But why do you see this as something you should get over. Why are you putting the burden on yourself? You have done nothing wrong and I am sensing that you have been brainwashed into accepting you are second class. You are valuing yourself less than your pure white family. It seems that you are apologising for speaking against what your SIL said. You have also bought into this idea that your daughter passes as white and therefore you understand why your less than white son is treated differently by your husband's family. There is too much focus on race and skin colour in the family. I think your kids would have picked up on this over the years. This will affect how they see themselves and people of different races.

This is so incredible that I'm wondering if this is true. I really hope you start getting very angry about this situation. I am raging on your behalf Smile.

DontDribbleOnTheCarpet · 07/06/2018 22:30

You don't need to get over it. If you had a relative who always grabbed your arse or put his hand up your skirt, you would feel entirely justified in avoiding them, wouldn't you? Because you would know that their behaviour wouldn't change no matter what you did and they would hurt/upset you.
This is no different. Your SIL says awful things to you and pushes you out. Avoiding her is sensible. You don't need to invest a lot of emotion in it (in fact, try not to invest any more than you really have to).
Your husband doesn't deserve you, but I think you know that.

Namechanger805311 · 07/06/2018 22:36

I can't tell you how heartwarming your posts are.

Really very kind and thoughtful and I really appreciate every word. I've been reading and re-reading them. Poring over every word.

Thank you

I will show this thread to DH. He thinks I'm being unreasonable and SIL should be forgiven because she has apologised. I do very much want to forgive but I can't - I honestly can't. I don't want her anywhere near the DC. At the same time as not wanting to poison their relationship with their only aunt. So I am a bit conflicted and muddled and confused.

OP posts:
Notintheframe · 07/06/2018 22:42

Her relationship with your kids are based on the colour of their skin. She has already poisoned her relationship with them by her poisonous attitude, behaviour and the things she say.

NotAnotherNoughtiesTune · 07/06/2018 22:42

Sorry said it hadn't posted first time.

GinandGingerBeer · 07/06/2018 22:49

The thing that shines through here is what a lovely person you are. It's your sils absolute loss to not have you in her life and more fool her.
You've had lots of good advice OP. But my god, your DH needs to value and cherish you or now that your eyes have been opened it will be him you can't forgive next, and rightly so.

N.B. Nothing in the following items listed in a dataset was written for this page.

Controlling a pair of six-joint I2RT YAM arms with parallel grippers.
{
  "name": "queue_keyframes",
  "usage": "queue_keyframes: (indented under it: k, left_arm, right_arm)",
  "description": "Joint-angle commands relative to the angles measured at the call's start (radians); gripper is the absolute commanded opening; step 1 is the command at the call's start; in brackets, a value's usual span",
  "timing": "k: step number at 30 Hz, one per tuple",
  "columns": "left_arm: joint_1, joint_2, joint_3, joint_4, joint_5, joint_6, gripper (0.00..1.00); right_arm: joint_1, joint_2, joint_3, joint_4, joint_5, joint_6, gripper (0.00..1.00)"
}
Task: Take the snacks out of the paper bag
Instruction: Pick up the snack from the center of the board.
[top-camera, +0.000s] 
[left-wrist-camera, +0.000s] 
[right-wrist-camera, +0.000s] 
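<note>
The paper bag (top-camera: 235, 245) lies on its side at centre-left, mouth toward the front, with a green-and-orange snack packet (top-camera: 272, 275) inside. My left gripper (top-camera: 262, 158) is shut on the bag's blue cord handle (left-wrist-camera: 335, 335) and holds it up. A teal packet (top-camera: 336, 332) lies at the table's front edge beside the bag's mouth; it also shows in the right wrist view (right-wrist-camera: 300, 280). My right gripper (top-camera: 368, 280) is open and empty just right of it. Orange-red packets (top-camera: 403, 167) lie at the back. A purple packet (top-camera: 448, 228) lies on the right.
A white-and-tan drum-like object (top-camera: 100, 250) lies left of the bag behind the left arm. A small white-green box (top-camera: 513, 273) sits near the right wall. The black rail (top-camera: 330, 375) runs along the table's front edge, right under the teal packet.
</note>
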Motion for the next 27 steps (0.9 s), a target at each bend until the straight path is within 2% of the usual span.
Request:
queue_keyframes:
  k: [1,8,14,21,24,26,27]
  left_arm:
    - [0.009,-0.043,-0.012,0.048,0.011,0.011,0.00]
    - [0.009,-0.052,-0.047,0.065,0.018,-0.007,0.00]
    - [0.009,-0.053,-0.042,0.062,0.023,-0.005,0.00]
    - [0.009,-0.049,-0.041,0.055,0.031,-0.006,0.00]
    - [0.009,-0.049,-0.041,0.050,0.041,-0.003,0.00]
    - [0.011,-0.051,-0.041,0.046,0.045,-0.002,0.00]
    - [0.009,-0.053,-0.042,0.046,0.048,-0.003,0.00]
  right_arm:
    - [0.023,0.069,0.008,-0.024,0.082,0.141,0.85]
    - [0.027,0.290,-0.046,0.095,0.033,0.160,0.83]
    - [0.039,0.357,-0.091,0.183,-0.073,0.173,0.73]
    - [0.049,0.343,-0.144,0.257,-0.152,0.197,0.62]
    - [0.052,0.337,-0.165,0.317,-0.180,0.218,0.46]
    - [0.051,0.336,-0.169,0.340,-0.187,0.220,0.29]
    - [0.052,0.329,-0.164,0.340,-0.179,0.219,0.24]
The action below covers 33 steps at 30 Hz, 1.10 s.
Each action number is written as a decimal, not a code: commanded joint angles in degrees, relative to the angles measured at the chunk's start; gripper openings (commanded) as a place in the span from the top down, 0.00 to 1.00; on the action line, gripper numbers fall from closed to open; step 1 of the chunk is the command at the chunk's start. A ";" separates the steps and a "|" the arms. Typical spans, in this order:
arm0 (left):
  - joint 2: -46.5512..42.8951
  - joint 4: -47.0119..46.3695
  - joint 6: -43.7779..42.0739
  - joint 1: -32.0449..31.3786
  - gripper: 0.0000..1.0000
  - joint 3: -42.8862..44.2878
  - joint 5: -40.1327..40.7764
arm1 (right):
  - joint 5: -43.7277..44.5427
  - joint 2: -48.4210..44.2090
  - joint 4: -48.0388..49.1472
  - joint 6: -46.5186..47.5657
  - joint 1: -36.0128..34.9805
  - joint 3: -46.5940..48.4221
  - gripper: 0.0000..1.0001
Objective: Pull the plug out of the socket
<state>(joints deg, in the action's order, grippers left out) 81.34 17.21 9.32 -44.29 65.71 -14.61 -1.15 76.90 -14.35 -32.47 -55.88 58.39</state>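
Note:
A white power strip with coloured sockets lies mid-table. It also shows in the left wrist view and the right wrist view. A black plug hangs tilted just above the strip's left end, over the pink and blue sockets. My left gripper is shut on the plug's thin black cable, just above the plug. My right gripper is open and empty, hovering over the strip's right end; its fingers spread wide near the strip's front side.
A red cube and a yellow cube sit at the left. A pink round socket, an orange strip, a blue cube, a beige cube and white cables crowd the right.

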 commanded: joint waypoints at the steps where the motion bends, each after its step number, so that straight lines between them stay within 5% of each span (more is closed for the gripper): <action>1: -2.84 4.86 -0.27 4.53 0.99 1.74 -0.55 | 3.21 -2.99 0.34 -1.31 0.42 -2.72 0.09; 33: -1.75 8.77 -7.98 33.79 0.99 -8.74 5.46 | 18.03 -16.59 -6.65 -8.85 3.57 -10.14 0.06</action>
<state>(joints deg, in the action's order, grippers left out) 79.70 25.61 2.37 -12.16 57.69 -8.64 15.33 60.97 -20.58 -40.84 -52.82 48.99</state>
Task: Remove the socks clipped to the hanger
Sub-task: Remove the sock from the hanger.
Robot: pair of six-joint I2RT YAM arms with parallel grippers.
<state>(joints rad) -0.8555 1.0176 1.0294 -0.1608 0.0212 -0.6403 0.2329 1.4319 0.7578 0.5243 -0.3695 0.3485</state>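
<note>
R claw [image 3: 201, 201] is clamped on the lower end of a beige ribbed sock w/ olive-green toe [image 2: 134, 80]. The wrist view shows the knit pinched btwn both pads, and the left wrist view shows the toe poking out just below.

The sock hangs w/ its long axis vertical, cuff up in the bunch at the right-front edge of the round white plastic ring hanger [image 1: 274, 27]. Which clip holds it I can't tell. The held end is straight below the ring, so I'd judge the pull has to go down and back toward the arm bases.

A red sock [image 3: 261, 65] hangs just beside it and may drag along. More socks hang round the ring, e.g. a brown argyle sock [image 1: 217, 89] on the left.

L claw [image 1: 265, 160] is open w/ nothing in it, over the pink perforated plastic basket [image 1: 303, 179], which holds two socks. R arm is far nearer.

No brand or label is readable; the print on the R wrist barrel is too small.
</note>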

Namechanger805311 · 07/06/2018 22:52

There's one post way up thread that I didn't respond to - because I wanted to process it carefully. The poster asked if SIL had recently taken up with someone. And that is actually true. SIL has a boyfriend

We always got on well with SIL's DH whom she divorced. Everything was fine after the divorce, she came around to us lots because her kids had grown up (she had kids early and she is older than DH). She was almost never out of the house and came on holiday with us and so on.

The new boyfriend is a bit dodgy IMHO. The kids from his first marriage haven't turned out well. The kid from his second marriage moved out to go to university which was a cue for this chap to sell his house and ditch his parental responsibilities ASAP. He's very right wing and largely uneducated in a formal sense.

OP posts:
Giraffey1 · 07/06/2018 22:52

OP, you aren’t responsible for preserving your DH’s relationship with his sister.
What she said was not a joke.
Making you sit alone, for ANY reason, on Christmas Eve or any other day of the year is absolutely outrageous.
Treating your children differently because of their skin colour is shocking.
Saying the things your SIL said - no excuse. She is not dim. She should have learned by now if that was the case, that such comments are under no circumstances acceptable.
The lack of support shown by your H is not good enough.
Your desire to please and to be the better person has caused you to avoid speaking up when you should have done.

If I were to find myself in your shoes, I would tell my SIL in no uncertain terms what I think of her attitude, comments and behaviour.
I would decline to have anything to do with her and leave my Dh to it, in terms of a keeping in touch.
I would tell my DZh how disappointed I am in his lack of support and his tacit condoning of his sister’s behaviour

Your dc deserve better support, leadership and role models.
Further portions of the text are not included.